Columna de opinión de Sebastián Ainzúa, Economista de la Fundación Terram, publicada en El Mostrador el 21 de noviembre de 2008.


A propósito de toda la preocupación que ha provocado en nuestro país la estrechez  y dependencia energética, se han planteado diversas alternativas para  salir de ambos problemas, la mayoría de ellas vinculadas a proyectos energéticos de gran envergadura: alternativas nucleares, HidroAysén o el fomento a las bioenergías. Desde el gobierno se trabaja en la creación de un Ministerio del ramo, que fue aprobado esta semana en su primer trámite constitucional.

Sin embargo, antes de avanzar en proyectos, es necesario establecer una política energética que determine los lineamientos a seguir para lograr objetivos de largo aliento y una estructura institucional que debe ser el instrumento para conseguir dichos propósitos.

Una nueva institucionalidad energética requiere establecer al menos tres aspectos claves.

En primer término, implementar una Política Energética de largo plazo. La institucionalidad deberá construirse sobre la base de una Política Energética que reconozca las opciones sobre fuentes de energía y las estrategias sobre usos de la misma.

En ese sentido, la institucionalidad debe ser la instrumentalización de una política que se sustente en la premisa de que el país no puede crecer sobre la base de la expansión permanente de su demanda de energía; esta política tendrá que reconocer la necesidad de desacoplar el crecimiento económico de la demanda energética.
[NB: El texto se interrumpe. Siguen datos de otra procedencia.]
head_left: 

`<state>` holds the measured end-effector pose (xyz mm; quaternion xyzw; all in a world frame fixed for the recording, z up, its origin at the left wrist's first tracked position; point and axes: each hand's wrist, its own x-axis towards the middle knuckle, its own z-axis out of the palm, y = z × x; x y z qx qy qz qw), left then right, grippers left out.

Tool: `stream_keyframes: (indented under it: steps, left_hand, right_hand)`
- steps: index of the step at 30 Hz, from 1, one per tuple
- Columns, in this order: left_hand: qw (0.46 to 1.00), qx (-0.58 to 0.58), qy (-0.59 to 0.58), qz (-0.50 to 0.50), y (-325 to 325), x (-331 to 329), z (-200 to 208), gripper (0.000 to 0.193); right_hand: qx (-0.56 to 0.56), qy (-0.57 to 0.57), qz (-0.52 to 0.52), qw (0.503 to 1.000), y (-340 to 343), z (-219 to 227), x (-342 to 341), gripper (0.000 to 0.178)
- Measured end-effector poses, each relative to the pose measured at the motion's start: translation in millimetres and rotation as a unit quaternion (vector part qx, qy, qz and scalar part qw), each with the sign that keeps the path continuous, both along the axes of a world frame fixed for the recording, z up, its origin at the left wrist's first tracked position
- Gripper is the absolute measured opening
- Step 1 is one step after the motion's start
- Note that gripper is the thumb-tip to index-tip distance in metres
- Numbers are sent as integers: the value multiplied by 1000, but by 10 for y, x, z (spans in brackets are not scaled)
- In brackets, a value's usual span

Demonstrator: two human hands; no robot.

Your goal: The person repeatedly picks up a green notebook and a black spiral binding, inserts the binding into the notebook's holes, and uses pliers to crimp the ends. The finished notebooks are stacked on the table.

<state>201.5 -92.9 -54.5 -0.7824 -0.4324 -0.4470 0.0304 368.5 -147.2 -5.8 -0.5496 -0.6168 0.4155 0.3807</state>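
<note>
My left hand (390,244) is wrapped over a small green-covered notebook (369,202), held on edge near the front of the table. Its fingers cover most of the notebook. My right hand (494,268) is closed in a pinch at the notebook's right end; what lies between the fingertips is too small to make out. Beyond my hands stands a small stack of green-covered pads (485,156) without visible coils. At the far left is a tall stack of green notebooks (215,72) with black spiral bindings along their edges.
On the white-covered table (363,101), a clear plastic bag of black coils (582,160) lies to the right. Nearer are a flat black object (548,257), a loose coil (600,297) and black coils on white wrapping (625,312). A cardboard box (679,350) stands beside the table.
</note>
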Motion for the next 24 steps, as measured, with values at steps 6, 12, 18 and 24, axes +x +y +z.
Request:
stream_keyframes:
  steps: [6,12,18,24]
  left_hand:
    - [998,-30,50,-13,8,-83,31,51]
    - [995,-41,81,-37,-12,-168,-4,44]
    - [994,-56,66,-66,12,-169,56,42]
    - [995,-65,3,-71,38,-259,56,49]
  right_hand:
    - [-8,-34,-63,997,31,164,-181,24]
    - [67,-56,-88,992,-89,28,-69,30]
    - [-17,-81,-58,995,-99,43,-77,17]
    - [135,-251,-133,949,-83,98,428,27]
Así, la institucionalidad debe privilegiar la búsqueda de opciones de eficiencia en  el uso energía, por sobre la promoción de mayor oferta.

En segundo término, la institucionalidad en materia de energía deber hacerse cargo de reconocer y resolver los conflictos territoriales que surgen en el marco de la implementación de proyectos energéticos, los que afectan tanto a comunidades locales como otras actividades económicas. Las instituciones del Estado encargadas de regular los proyectos deben incorporar dentro de la evaluación de los proyectos no sólo los aspectos ambientales sino también las implicancias sociales y económicas que tienen estos proyectos sobre otros actores.

Finalmente, estas evaluaciones deben incorporar también toda la gama de repercusiones que se extienden más allá de las regiones específicas donde se instalan los proyectos, por ejemplo, en  lo que respecta a los tendidos eléctricos.

Sin esas consideraciones, necesariamente tenderemos a repetir el comportamiento del pasado, en que la política energética ha sido una política de reacción ante los problemas, pero que no actúa con visión de futuro ante los problemas, demandas y desafíos que se imponen en un sector que no es una actividad económica cualquiera, sino que es un área estratégica para el desarrollo de los países.